Ludmilla Tüting spoke on ‘Fascinating Nepal, the sunny and gloomy sides’ and presented slides and information and described Nepal as a wonderful country.

And the other topic was: ‘Tourism with knowledge is not in demand: the ecological damage caused by tourism in Nepal’, which was more or less what the interested Nepalese fan will find in ‘Bikas-Binas’, a book that Thought-provoking Ecological Aspects of Nepal, Especially Environmental Pollution in the Himalayas, published by Ms. Tüting and my college friend Kunda Dixit, a renowned Nepali journalist, who is the Executive Director of the International Press Service for decades and also the managing editor and publisher of The Nepali. times.
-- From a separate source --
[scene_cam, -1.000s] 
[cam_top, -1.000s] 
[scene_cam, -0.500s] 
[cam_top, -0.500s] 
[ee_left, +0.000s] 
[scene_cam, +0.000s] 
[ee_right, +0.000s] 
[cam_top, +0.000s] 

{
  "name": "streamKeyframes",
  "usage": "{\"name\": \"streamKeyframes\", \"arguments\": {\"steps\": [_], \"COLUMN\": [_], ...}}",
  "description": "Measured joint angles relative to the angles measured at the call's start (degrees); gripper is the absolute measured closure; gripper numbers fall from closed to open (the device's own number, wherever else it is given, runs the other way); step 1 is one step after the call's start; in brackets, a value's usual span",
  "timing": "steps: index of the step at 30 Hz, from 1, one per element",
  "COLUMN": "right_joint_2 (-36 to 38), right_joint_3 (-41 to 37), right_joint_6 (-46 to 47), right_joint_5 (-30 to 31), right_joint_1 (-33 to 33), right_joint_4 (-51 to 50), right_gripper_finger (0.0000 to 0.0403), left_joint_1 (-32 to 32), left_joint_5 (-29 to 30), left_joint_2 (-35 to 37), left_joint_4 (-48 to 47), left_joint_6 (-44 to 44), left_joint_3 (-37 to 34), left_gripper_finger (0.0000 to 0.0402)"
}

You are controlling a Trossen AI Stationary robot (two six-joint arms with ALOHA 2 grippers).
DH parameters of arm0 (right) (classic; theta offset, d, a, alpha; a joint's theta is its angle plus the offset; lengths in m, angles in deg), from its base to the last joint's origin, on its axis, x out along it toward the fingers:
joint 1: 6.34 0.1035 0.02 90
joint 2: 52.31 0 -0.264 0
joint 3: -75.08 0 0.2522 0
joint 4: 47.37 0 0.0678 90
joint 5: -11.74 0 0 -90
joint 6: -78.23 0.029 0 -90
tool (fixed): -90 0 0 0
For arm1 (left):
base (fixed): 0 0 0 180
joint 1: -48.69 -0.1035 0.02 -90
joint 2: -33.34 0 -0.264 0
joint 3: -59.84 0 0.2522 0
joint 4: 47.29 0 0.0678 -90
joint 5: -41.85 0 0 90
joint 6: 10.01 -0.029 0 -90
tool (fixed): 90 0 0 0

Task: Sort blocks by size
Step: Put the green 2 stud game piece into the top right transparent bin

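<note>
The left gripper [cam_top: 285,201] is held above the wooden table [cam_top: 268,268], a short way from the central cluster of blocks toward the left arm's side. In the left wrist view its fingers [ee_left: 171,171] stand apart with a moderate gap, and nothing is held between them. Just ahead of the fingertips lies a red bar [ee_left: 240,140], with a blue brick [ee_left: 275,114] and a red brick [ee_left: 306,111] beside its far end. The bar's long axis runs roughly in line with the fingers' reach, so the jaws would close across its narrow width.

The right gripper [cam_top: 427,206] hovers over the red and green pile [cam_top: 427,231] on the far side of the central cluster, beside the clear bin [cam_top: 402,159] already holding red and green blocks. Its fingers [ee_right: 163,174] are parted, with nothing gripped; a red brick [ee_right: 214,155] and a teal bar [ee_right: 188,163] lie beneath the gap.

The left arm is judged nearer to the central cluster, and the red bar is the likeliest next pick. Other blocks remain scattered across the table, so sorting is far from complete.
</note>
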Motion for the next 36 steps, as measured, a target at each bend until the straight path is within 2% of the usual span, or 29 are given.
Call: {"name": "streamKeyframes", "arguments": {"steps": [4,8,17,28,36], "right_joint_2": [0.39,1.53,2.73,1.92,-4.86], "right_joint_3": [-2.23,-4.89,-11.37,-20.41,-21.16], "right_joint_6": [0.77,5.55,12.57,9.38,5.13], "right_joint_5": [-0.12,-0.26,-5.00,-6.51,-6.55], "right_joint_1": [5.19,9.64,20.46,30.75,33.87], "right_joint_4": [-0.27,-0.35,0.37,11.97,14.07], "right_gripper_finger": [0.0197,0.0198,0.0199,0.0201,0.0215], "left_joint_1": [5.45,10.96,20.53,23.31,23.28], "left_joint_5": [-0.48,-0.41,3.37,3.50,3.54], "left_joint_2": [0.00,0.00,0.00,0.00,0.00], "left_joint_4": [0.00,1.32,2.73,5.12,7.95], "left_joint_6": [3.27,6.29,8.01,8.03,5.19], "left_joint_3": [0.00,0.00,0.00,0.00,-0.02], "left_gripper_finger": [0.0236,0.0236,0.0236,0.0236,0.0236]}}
Ms. Tüting’s talk, delivered with what Germans often call the Berlin-lip (Berlinerschnauze), has pedagogical and practical value, and tried not only to show what a foreign tourist does wrong in Nepal, but also He suggested how a tourist should behave and dress in Nepal. All in all, it sounded like the German etiquette book called ‘Knigge’ for potential travelers to Nepal.
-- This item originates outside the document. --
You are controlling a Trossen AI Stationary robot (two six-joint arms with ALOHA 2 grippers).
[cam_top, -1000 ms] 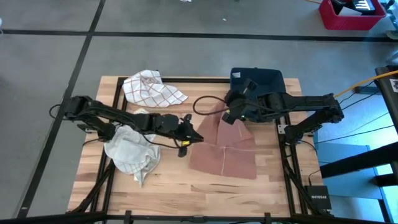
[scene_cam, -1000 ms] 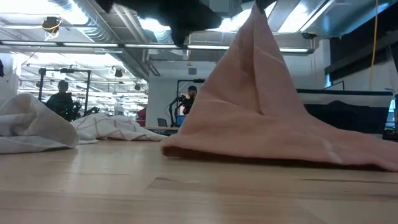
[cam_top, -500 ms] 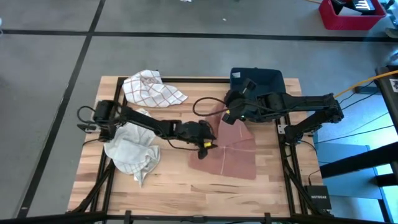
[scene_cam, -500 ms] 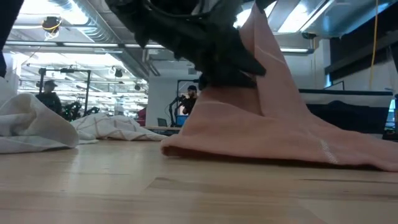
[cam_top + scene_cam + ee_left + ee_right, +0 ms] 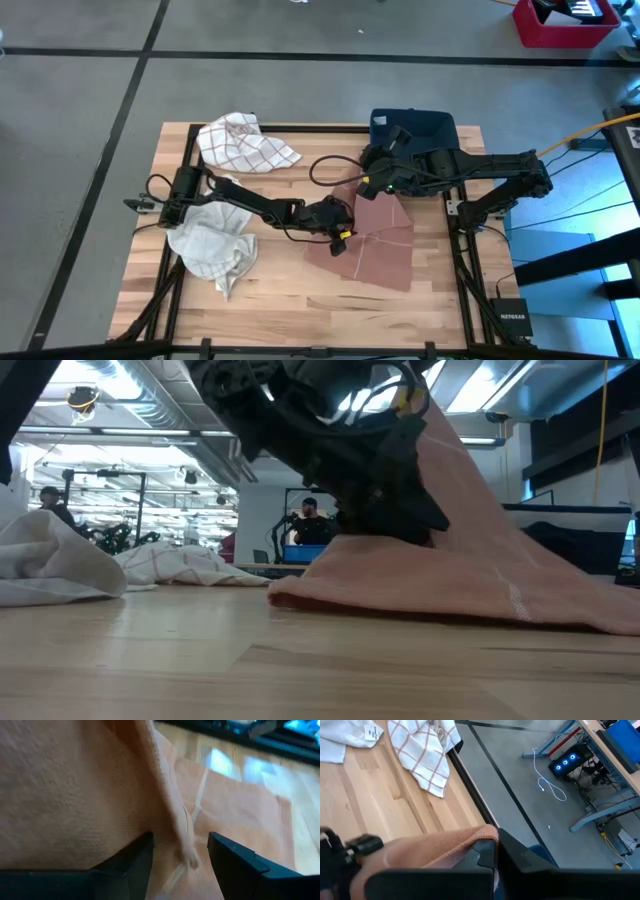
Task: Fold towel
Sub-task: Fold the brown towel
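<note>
A salmon towel (image 5: 378,248) lies at the table's right middle. One part of it is pulled up into a tent (image 5: 470,480) under my right gripper (image 5: 371,187), which is shut on it above the towel's far side. My left gripper (image 5: 344,231) reaches in low from the table's left and stands open at the tent's left slope. A hanging fold of the towel (image 5: 176,827) shows between its two fingers (image 5: 135,862). The towel's near and right parts rest flat on the wood (image 5: 560,605). My left gripper has its open fingers on either side of the hanging fold's edge (image 5: 184,851), coming in slanting down from the table's left; I cannot tell whether they touch the cloth. My right gripper (image 5: 496,852) pinches a raised bit of the towel (image 5: 465,842) between its shut fingers, slanting down from the table's right. One layer or several, I cannot tell. The cloth hangs below it as a tent, its lower part on the table.
A crumpled white cloth (image 5: 212,243) lies at the left under my left arm. A white checked cloth (image 5: 243,141) lies at the far left. A dark blue bin (image 5: 412,128) stands at the far edge behind my right gripper. Bare wood (image 5: 300,290) runs along the near edge.
My left gripper has gone toward the table's right edge and down, from beside the towel's left edge to the raised tent, its arm stretching out over the white cloth. My right gripper has kept the towel raised in place.
</note>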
In the past there have been many slide shows and talks under the aegis of the Badische Zeitung, Freiburger University and the Volkshochschule with jet-setting gurus, rimpoches, meditations, experts on ‘boksas and boksis’, shamanism, Tibetan Lamaism, Thai -chi, taoism, yen-oriented zen and what have you. It is a fact that every Hans-Rudi-and-Fritz who has been to Nepal or the Himalayas struts as an expert on matters relating to the Home of the Snows.
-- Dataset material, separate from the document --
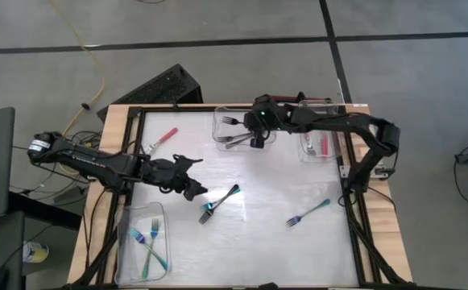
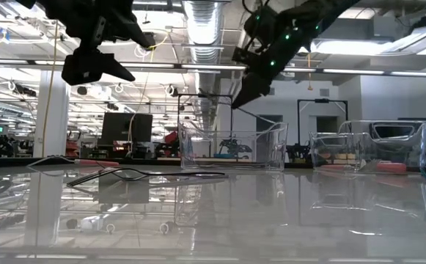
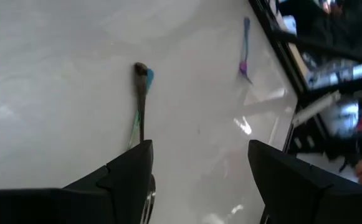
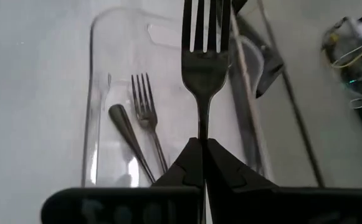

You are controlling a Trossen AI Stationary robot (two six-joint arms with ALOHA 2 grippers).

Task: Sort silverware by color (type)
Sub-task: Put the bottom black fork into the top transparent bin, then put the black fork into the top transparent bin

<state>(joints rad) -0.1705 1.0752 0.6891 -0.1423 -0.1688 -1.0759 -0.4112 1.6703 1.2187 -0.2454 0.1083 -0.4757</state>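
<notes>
The right gripper, jaws clamped thinly on a dark fork, is hovering over the far-edge bin, risking slippage, while the left gripper is gaping empty mid-counter

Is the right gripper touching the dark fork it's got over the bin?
Touching. The right wrist view shows the right gripper with fingers closed on the dark fork's handle, above the clear bin.

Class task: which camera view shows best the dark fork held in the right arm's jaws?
The right wrist view: the dark fork fills it, tines clear, handle pinched in the right gripper. The high view shows only a speck over the bin; the low and left wrist views show nothing clear of it.
</notes>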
Some bother to do a little background research and some don’t, and the result is a series of howlers. Like the guy who had written a thesis on the traditions in Nepal and had given a slide show in the highest auditorium of the University’s eye clinic. The images of the Nepalese countryside were, as always, impressive. Pokhara, Kathmandu, Jomsom, Khumbu area and then a slide of Bhimsen pillar was shown and our expert joked, “That’s the only mosque in Nepal.”

Or the time a doctor from the Swabian expedition from Stuttgart gave a vortrag (talk) in the university’s audi-max (maximum auditorium). A color slide of a large group of Nepalese porters appeared on the screen. The porters were shown watching the members of the alpine expedition eating their sumptuous dinner, with every European dish imaginable and the comment was: ‘Nepalis are used to eating once a day, so they just looked at us while we ate’ ( sic). A decent German sitting near me named Dr. Petersen, who was a professor of microbiology, commented, “Solche Geschmacklosigkeit!” (lack of taste or finesse), but it didn’t seem to bother our Himalayan Swabian hero. Most Nepalis eat two big meals: lunch and dinner, with plenty of snacks in between. And when you visit a Nepalese home, you are also offered hot tea and snacks, depending on the wealth and status of the family.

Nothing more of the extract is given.